Companies today face intensifying pressures—from surging electricity demand and water shortages, to shifting policies and regulations, to a rise in megamergers. How companies handle these pressures matters to their bottom lines—and to shareholder value. The challenge for investors is determining which businesses will adapt and thrive, and which will struggle. In our view, applying a stewardship lens can help.
That means assessing how companies manage the fundamentals that drive long-term value: resource use, supply chain practices and governance. We believe that companies that conserve water and energy, demonstrate sophistication around their supply chains and maintain corporate discipline are better positioned to protect margins and preserve capital. That discipline can translate, in our analysis, into more resilient earnings and stronger shareholder outcomes over time.
When Drought Hits Chipmakers
Taiwan’s semiconductor industry is a case in point.
Taiwan is home to dominant global semiconductor chipmakers that require substantial amounts of water—particularly the ultrapure variety used in the chip-manufacturing process. But Taiwan has a long history of restricting water consumption during drought conditions, making the country’s chipmakers vulnerable to environmental disruptions.

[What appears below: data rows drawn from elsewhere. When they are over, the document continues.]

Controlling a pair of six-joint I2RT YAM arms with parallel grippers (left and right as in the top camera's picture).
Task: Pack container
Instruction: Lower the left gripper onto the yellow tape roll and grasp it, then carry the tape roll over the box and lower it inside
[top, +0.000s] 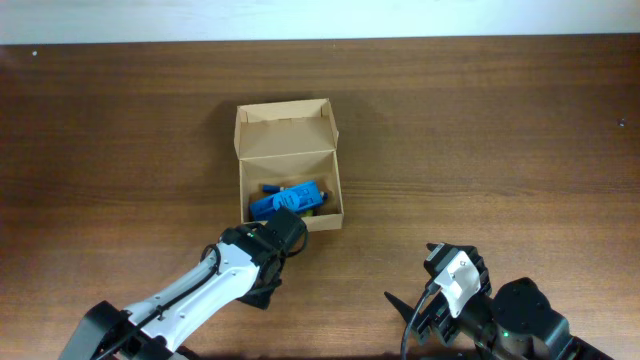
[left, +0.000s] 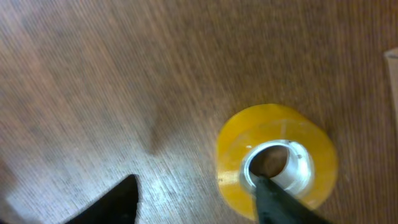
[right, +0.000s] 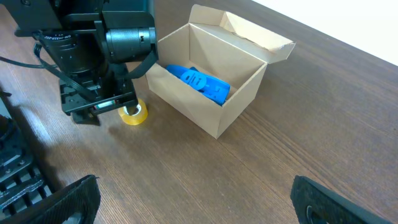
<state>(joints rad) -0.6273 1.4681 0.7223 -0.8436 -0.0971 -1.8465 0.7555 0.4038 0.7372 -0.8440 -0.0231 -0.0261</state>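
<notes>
Step in hand, as I read it: pick the tape roll (left: 273, 121) off the table (top: 500, 120) and drop it into the container (right: 242, 102).

- Container sits mid-table, lid flap folded back, a blue item (right: 199, 82) already inside. The roll lies flat just beside the front wall nearest the left arm.
- To do it well: pinch the roll's wall squarely, lift straight up to clear the rim, then release over the free space beside the blue item. Don't nudge the box.
- Left gripper (left: 196, 186): jaws part-open, straddling the roll's wall. One finger (left: 273, 193) is down in the core, the other outside with a gap to the roll. Nothing clamped yet.
- Right gripper (right: 194, 186): jaws wide, empty, parked well apart from the box.
</notes>
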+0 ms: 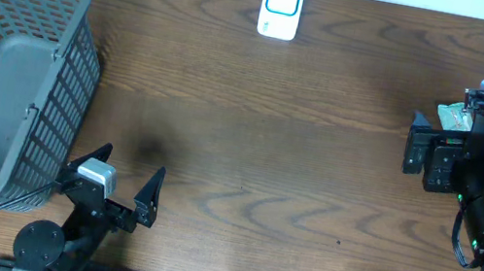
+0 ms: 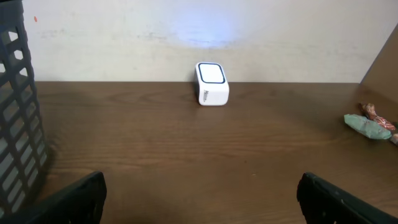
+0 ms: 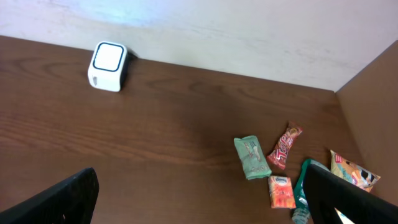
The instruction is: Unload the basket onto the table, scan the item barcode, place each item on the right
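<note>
Green foil snack packet [image 3: 252,157] lying flat at right end of dark wood-grain counter [image 1: 267,160], in no grip. Just beside it: red-striped candy wrapper [image 3: 285,148], small orange pack [image 3: 280,191], and yellow printed packet [image 3: 351,171] further right. All loose, close together, none stacked; printing too small to read.

White box scanner with blue-rimmed window [image 1: 281,6] standing at far edge of counter, against pale wall, well apart from snack group, window facing up.

Right hand [image 1: 415,142] hovering just beside snack group, black fingers spread wide, nothing between them, no contact with any packet.

Left hand [image 1: 134,162] at near edge, left of centre, likewise spread wide and holding nothing, pointed toward scanner.

Grey plastic mesh basket [image 1: 73,88] at left end of counter, just beside left hand. Contents not discernible.
</note>
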`<state>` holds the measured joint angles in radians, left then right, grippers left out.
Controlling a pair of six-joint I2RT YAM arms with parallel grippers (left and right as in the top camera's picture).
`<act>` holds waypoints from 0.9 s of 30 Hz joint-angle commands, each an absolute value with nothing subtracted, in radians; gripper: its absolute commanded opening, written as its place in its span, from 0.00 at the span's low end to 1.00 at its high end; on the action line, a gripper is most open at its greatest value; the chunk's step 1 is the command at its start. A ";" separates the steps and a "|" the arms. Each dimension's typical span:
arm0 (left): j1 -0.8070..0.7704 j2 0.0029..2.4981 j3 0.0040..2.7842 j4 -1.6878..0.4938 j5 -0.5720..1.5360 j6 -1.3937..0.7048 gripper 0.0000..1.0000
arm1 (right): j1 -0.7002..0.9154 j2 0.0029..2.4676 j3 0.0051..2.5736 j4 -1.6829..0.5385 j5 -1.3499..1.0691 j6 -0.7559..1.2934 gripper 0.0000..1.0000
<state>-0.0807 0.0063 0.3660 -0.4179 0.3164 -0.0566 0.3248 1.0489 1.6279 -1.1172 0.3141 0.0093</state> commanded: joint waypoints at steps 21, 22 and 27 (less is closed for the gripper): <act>-0.084 0.003 0.366 -0.415 0.329 -0.069 0.98 | 0.202 0.374 0.723 -0.413 0.203 0.026 0.99; -0.084 0.003 0.366 -0.415 0.329 -0.069 0.98 | 0.193 0.332 0.674 -0.377 0.203 0.038 0.99; -0.084 0.003 0.366 -0.415 0.329 -0.069 0.98 | 0.120 0.135 0.444 -0.207 0.202 0.144 0.99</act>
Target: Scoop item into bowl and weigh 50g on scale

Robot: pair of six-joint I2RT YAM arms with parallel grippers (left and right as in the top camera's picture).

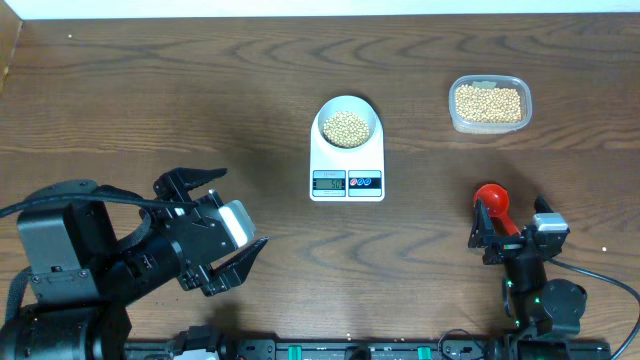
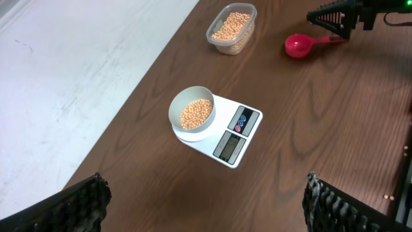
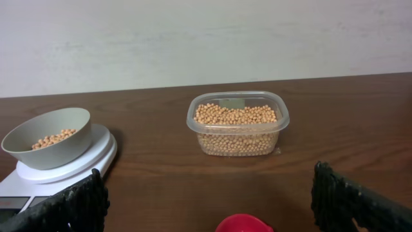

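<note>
The pale bowl point(image 1: 324, 112) stands on the white scale point(image 1: 320, 160) at the table's middle and holds a layer of beige beans point(image 1: 347, 128). More beans point(image 1: 488, 103) fill a clear tub point(image 1: 456, 120) at the back right. A red scoop point(image 1: 491, 198) lies on the table, its handle running between the fingers of my right gripper point(image 1: 512, 236), which is open. In the right wrist view the scoop's cup point(image 3: 244, 224) shows between the wide-apart fingers point(image 3: 206, 200). My left gripper point(image 1: 222, 222) is open and empty at the front left, well apart from the scale.
The left wrist view shows the bowl point(image 2: 187, 133) on the scale point(image 2: 239, 136), the tub point(image 2: 215, 40) and the scoop point(image 2: 301, 45). The table's far edge meets a pale wall. The scale's display is too small to read.
</note>
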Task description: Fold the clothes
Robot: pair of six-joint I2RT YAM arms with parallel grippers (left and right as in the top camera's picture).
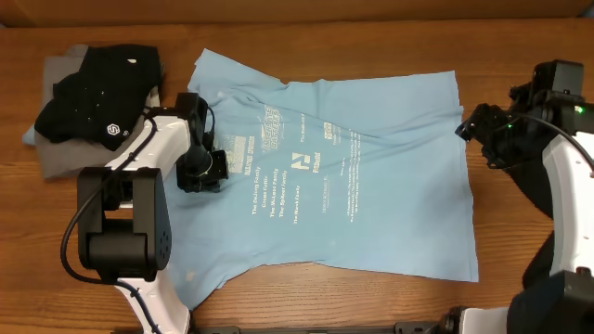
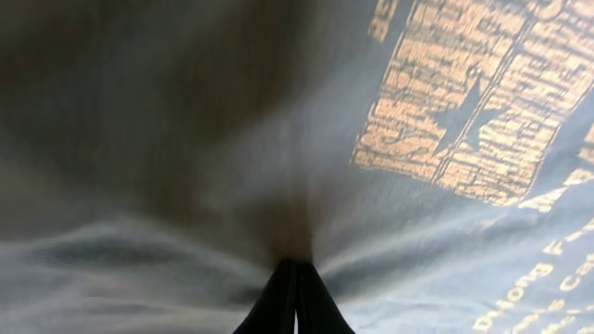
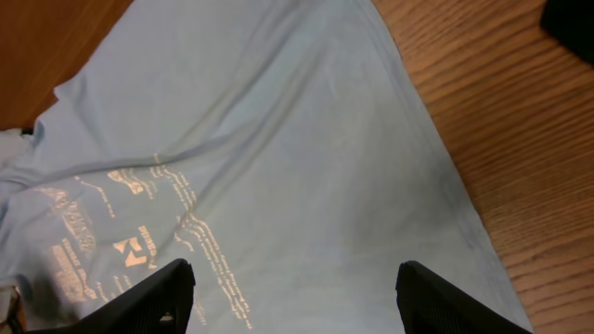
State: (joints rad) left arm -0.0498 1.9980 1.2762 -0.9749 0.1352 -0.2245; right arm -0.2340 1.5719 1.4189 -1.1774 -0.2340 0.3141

In 2021, Taiwan endured its worst drought in decades, leading to water rationing and production cutbacks. In many cases, manufacturers were ordered to reduce water consumption by up to 15%, prompting some firms to truck in water and drill wells just to keep factories running.
As droughts become more frequent, we expect Taiwan’s semiconductor industry to face sustained climate-related water stress, even as chip demand rises.
Rising energy demand is another concern. The International Energy Agency projects that worldwide electricity demand will climb 3.3% in 2025, followed by 3.7% in 2026—driven in part by power-intensive artificial intelligence (AI) data centers.
Against this challenging backdrop, firms have an opportunity to materially differentiate themselves. Our analysis shows that companies with thoughtful water and energy conservation programs have more effectively navigated environmental constraints than their competitors—resulting in lower costs, greater operational efficiency and higher profits.
From 2021 through 2023—the most-recent period with robust data—we found that companies that reduced water intensity (water volume per unit of production) by 10% or more achieved median margin expansion across sectors up to 362 basis points (bps) greater than peers that increased water intensity by 10% or more (Display).